The form is untested. GSR is studying it closely and weighing whether to curate vaults itself. The open question is what sits inside. So far the holdings stay close to safe: a couple of private credit funds, but most is money markets or short-term Treasuries. The bigger question is where demand comes from - who will be just as happy getting their fixed income yield in a vault token instead of an ETF. Many will likely want to post tokenized Treasury and money market products as collateral on futures exchanges.

Tokenized equities point the same way. Securitized tokenized equities came onto the New York Stock Exchange last week through Superstate and Ondo. There is a sense these will become standard and see high demand, so a lot of product is being built now. Where the demand fills in remains to be seen.

A brutal Q2 and what could shift it

Q2 was brutal on price. One odd detail: small cap crypto actually beat Bitcoin and Ether. In a broad rally, like the same period last year, wide participation across blockchain and growth names is a good sign. In a sagging market, it means Bitcoin and Ether - the quality assets - got punished harder than the small caps. The CoinDesk 80 index fell only 7.5% in Q2, while Bitcoin dropped 14% and Ether dropped 26%.

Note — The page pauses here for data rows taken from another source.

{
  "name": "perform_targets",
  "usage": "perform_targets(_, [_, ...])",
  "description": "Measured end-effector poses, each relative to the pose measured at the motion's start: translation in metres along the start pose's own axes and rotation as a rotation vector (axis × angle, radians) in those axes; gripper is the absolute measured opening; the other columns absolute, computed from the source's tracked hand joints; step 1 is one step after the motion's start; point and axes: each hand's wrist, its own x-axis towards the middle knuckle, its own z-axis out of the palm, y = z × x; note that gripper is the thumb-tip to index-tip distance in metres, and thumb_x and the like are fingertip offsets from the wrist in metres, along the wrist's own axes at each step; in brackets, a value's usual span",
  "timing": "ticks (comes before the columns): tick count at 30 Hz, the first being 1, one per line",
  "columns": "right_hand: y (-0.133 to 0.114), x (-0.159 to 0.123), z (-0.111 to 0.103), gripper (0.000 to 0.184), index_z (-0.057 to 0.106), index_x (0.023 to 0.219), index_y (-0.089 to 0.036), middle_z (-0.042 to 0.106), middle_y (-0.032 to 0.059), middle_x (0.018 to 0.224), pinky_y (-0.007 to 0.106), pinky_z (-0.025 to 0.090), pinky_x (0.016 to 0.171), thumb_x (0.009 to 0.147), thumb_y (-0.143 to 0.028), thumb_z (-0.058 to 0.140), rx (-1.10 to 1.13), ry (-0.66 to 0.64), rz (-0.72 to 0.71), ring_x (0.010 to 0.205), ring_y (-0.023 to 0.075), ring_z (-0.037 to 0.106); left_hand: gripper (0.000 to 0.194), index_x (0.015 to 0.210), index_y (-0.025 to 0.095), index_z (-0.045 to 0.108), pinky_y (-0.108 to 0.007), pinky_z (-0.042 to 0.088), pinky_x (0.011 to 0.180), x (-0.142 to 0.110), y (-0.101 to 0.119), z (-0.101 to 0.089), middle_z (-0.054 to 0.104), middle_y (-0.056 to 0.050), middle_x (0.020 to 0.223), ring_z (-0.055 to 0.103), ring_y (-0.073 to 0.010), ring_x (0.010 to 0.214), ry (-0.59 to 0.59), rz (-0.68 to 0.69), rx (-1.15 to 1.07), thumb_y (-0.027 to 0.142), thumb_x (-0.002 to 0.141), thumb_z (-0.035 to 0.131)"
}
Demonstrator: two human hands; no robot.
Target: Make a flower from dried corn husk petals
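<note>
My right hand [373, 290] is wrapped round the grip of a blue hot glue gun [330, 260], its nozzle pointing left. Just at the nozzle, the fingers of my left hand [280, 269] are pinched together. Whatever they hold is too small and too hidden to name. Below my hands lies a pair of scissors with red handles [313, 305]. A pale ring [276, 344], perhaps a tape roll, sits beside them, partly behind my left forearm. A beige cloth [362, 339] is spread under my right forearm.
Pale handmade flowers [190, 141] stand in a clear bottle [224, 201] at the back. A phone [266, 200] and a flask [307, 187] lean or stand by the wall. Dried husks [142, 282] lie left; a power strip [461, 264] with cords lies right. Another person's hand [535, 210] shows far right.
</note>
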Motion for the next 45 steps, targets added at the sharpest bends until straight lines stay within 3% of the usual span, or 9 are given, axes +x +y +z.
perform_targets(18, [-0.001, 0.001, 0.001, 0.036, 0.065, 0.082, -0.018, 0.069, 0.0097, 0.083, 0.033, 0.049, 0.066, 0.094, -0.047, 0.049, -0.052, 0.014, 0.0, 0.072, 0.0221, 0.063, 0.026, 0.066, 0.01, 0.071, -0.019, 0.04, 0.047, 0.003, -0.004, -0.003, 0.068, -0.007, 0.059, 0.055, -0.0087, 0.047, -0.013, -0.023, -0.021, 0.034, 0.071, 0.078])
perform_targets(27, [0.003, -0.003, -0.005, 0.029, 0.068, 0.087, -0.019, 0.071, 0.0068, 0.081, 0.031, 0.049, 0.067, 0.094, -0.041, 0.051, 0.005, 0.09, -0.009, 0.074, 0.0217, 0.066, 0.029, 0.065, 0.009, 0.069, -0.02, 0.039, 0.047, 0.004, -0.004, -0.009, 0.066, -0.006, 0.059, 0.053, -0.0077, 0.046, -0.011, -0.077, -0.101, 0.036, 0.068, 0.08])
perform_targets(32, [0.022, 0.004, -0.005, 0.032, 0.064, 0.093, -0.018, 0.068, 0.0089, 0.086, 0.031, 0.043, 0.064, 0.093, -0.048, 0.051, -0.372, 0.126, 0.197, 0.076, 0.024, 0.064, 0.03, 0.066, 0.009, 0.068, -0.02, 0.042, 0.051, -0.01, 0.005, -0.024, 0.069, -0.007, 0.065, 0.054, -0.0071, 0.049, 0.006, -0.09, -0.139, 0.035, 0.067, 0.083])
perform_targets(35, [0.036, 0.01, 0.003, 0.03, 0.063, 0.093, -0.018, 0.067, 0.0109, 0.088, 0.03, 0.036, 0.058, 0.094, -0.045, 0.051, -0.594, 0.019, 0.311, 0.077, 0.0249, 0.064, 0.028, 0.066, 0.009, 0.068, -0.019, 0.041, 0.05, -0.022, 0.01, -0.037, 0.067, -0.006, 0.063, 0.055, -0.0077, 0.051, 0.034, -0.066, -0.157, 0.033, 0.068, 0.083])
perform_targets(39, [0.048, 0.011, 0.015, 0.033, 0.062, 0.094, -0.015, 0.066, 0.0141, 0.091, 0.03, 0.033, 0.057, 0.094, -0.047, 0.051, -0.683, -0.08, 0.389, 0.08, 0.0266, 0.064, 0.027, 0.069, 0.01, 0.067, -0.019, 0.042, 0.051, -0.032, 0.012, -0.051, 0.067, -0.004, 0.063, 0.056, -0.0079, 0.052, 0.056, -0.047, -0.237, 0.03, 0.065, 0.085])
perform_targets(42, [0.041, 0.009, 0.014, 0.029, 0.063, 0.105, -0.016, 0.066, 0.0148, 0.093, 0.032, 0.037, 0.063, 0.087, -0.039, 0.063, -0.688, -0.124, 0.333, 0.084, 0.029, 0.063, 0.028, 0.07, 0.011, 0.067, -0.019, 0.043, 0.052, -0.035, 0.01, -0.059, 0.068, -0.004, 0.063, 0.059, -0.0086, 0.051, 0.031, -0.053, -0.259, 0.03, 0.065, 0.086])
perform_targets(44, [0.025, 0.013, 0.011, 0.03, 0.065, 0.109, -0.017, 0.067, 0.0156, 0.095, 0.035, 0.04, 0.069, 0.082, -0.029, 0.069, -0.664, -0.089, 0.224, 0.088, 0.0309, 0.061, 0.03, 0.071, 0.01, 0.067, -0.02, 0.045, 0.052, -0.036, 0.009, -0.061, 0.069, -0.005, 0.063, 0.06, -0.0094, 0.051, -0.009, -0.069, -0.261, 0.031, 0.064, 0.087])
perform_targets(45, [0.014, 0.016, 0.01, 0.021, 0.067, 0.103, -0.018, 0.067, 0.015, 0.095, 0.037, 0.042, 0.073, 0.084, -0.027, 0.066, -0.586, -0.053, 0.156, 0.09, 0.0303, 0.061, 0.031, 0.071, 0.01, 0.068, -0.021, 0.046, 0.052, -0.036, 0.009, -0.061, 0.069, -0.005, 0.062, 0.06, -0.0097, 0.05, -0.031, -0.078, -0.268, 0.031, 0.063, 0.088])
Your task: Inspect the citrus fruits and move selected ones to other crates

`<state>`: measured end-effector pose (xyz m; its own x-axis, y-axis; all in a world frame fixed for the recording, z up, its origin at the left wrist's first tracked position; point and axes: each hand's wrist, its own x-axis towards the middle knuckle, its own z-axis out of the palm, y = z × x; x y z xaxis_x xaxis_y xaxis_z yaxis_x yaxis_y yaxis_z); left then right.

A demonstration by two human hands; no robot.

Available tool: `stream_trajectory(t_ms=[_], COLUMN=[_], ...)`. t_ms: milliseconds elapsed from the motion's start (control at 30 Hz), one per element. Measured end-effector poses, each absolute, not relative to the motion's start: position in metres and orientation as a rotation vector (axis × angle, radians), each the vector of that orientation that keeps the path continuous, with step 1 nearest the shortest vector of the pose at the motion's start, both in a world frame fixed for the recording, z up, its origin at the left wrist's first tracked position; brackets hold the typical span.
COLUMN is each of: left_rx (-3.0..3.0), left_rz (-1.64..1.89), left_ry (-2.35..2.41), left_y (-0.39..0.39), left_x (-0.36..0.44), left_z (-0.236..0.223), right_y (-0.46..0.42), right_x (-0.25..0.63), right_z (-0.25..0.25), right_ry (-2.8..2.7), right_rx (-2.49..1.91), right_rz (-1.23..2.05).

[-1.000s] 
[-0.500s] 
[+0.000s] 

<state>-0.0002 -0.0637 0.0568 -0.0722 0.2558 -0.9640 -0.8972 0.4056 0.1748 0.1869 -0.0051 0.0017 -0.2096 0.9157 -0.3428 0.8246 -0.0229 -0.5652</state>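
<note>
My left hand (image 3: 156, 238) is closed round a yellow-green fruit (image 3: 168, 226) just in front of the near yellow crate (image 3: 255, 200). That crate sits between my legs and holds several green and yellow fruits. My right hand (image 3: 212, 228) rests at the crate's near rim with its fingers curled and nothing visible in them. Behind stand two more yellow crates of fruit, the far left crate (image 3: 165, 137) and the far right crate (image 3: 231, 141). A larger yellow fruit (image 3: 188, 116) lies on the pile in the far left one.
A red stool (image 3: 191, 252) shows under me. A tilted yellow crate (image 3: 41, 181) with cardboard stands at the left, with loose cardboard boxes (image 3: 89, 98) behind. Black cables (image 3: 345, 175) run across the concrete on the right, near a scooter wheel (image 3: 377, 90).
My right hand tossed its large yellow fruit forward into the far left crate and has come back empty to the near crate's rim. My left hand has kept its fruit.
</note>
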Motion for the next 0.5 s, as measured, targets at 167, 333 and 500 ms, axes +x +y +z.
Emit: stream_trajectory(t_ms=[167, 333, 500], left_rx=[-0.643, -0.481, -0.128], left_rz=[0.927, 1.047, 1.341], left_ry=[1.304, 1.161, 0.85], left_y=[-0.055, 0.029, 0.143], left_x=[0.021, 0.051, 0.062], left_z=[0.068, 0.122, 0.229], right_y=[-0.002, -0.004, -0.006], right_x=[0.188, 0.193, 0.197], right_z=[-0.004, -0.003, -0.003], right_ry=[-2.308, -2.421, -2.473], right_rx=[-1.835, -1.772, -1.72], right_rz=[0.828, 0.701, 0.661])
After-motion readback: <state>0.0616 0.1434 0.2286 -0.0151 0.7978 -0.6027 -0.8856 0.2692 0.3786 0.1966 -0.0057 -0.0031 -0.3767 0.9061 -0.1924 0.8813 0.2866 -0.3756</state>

Crypto marches in quarters. There is seasonality, and about a quarter's worth of attention span. A little energy appeared as Q2 ended and July began. For any lasting shift, interest rate policy needs to move, the geopolitical situation needs some resolution, and regulatory clarity needs to pass in robust form - though hope for that clarity is thinning. Those would help in the short term. For Bitcoin to move, it eventually has to build its own momentum.